Results of the swelling ability indicated that those complex hydrogel tablets with the highest lateral swelling ratio showed a lower axial swelling ratio, and vice versa; this phenomenon is visualized in Fig. S3 (Supplemental file). Since a compression force was applied axially when those complex hydrogel tablets were produced, the stress relaxation of polymeric chains causing the swelling of those complex hydrogel would be greater in the axial direction. Therefore, it was observed that the axial swelling ratio for all formulations of complex hydrogel tablets was greater than the lateral swelling ratio of the corresponding complex hydrogel tablets.
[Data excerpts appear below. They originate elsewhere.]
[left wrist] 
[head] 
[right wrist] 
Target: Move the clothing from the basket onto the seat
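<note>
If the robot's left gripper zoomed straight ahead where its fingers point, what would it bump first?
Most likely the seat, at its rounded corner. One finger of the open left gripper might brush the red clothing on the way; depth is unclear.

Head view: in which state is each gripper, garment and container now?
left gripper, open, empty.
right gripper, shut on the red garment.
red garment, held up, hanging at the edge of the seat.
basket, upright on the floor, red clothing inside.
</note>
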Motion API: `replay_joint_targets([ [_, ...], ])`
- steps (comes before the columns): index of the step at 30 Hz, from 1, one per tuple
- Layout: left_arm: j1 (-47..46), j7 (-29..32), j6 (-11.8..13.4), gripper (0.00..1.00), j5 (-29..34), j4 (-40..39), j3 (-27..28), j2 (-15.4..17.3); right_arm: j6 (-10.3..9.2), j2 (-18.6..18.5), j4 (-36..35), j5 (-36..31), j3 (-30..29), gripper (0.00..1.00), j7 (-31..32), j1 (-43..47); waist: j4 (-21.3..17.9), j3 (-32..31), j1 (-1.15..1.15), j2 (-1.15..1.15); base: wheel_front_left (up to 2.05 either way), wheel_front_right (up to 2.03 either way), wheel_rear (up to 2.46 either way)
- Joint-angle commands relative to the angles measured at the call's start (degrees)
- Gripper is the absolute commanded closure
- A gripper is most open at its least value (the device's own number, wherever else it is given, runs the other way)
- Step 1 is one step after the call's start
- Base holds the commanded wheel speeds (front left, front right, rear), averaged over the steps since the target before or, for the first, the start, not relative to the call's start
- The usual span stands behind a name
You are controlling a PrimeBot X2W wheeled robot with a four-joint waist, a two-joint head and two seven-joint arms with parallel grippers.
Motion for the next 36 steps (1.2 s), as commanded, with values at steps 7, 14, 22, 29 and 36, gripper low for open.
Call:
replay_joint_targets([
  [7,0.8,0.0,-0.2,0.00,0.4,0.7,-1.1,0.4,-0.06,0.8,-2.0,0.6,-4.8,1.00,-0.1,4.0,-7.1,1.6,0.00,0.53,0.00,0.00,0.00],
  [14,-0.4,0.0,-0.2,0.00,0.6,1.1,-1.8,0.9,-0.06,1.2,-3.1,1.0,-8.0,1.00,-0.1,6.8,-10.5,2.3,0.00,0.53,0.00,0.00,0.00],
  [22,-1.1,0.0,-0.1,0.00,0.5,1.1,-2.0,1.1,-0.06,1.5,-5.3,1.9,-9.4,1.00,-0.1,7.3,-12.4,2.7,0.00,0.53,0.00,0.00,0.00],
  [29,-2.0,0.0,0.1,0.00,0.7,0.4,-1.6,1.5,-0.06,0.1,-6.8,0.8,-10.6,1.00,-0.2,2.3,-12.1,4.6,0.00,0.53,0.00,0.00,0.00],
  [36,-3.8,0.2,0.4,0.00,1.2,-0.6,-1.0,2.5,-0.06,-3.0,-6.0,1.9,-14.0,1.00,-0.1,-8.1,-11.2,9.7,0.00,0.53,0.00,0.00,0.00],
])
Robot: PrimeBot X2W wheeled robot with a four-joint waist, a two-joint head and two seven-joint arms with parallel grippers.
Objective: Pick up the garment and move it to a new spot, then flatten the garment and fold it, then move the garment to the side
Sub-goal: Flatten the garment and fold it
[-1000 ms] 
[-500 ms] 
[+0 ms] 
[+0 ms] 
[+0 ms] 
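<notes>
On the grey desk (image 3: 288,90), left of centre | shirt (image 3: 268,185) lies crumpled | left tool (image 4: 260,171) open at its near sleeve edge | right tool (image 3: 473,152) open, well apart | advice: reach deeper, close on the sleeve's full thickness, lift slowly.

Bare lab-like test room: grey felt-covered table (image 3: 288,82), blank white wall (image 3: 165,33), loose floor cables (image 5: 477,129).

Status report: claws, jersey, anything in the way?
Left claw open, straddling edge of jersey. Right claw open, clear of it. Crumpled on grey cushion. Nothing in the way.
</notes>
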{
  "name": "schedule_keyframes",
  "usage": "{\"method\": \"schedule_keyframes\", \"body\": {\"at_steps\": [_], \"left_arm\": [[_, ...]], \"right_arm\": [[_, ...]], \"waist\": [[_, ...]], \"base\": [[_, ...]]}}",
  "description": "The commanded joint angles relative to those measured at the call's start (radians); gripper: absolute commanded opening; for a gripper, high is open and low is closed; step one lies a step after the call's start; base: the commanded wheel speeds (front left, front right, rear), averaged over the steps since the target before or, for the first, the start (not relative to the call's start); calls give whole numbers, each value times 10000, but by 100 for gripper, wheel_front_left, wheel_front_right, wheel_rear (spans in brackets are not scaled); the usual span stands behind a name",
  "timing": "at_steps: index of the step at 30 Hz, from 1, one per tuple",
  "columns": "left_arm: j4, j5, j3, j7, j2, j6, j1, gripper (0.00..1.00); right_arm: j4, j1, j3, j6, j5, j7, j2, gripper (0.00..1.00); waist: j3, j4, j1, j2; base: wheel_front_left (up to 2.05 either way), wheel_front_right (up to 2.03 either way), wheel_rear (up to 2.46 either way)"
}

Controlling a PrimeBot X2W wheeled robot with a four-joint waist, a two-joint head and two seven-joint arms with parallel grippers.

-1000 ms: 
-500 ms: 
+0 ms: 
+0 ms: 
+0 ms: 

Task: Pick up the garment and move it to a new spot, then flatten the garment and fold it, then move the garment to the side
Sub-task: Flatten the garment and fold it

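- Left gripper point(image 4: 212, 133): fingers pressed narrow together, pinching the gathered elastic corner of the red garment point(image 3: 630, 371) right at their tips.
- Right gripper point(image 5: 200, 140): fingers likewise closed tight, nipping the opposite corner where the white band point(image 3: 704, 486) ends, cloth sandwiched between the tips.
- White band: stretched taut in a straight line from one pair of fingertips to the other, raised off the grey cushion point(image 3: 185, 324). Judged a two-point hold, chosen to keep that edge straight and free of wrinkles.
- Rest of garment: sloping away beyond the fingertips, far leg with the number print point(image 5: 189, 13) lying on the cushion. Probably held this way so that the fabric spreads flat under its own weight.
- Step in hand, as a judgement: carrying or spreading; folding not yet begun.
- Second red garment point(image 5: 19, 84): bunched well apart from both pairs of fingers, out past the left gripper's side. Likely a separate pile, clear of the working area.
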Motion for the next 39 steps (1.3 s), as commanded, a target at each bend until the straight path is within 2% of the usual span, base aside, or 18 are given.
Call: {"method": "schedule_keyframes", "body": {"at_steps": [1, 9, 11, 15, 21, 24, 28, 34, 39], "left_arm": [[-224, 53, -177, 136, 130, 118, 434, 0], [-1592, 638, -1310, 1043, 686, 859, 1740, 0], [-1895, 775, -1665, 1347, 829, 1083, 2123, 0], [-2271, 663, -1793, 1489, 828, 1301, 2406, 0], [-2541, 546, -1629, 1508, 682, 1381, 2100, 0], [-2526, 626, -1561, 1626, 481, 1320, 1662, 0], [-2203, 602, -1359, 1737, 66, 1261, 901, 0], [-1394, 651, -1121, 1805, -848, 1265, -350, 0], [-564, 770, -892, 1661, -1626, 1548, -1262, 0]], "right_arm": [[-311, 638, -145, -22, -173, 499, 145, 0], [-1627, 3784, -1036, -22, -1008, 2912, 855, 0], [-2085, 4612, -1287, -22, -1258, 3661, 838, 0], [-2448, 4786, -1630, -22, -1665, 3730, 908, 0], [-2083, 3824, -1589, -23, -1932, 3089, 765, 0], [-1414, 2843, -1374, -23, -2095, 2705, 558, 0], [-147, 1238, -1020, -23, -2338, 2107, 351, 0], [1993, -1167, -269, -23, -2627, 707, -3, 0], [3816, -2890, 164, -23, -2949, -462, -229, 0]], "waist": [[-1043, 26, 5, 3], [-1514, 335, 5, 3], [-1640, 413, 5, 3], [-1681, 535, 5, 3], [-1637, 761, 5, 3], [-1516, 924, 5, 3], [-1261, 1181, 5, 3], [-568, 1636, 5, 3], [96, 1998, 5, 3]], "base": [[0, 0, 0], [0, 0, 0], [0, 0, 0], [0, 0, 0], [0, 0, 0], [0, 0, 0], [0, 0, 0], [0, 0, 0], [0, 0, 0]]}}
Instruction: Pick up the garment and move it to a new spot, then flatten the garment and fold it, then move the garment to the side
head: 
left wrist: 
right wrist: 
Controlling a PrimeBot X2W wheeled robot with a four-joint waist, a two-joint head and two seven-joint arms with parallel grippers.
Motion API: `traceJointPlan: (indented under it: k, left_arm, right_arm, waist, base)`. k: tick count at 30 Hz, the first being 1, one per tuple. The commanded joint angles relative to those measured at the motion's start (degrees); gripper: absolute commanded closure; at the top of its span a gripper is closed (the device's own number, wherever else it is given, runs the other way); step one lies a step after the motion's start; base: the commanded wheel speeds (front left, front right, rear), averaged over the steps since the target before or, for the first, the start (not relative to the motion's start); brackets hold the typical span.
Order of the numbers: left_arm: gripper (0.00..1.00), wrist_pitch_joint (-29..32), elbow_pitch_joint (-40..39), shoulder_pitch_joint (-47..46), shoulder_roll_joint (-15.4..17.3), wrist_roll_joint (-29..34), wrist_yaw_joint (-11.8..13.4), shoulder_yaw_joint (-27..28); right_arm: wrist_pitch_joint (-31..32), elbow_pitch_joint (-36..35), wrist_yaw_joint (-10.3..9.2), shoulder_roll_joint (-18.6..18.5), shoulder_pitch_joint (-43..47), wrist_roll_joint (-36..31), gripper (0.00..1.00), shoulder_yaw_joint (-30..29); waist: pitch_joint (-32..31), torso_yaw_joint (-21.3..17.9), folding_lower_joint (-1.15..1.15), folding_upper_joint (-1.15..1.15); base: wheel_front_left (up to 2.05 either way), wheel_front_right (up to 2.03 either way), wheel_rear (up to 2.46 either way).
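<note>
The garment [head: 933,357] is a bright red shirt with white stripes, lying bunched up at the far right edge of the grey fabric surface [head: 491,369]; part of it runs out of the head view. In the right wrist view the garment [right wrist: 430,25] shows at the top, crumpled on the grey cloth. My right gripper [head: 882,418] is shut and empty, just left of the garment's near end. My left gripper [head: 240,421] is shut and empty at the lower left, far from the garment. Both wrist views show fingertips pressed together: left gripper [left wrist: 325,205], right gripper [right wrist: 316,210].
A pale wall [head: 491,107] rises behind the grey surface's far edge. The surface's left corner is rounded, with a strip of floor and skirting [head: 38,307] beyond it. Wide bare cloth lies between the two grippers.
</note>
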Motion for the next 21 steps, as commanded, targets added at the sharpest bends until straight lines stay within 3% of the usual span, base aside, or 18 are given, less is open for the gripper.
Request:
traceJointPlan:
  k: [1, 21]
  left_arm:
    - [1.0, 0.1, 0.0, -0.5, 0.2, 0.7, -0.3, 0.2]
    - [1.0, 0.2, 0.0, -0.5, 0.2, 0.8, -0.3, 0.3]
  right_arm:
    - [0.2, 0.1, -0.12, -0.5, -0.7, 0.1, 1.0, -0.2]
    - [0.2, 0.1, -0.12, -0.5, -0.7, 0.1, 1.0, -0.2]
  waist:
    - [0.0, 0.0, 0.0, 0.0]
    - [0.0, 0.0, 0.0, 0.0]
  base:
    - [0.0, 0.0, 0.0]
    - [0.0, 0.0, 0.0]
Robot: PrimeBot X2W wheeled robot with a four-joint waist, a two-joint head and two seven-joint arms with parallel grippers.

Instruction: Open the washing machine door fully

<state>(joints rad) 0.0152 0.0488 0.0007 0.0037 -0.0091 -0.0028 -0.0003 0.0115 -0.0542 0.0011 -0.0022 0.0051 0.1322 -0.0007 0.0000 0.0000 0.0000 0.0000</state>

Further, the swelling of polymeric chains is also caused by an osmotic effect of the polymeric matrix that is expected to increase with an increasing extent of ionic interactions between the two ionic polymeric chains. Thus, it was found that the axial swelling ratio for complex hydrogel tablets composed of complex hydrogels at roPVP/CS ratios of both 20:5 and 20:10 were greater than that for complex hydrogels at a roPVP/CS ratio of 20:1. But, the swelling of polymer chains reached an equilibrium at a point where the swelling (osmotic) force was just balanced by the elastic restoring (entropic) force acting in the opposite direction. This means that the stronger mechanical strength or more solid-like the complex hydrogel was, the extent of swelling was less at equilibrium. This resulted in the axial swelling ratio of those complex hydrogel tables composed of complex hydrogel at a roPVP/CS of 20:5 being slightly greater than those of complex hydrogel tablets composed of complex hydrogels at a roPVP/CS of 20:10.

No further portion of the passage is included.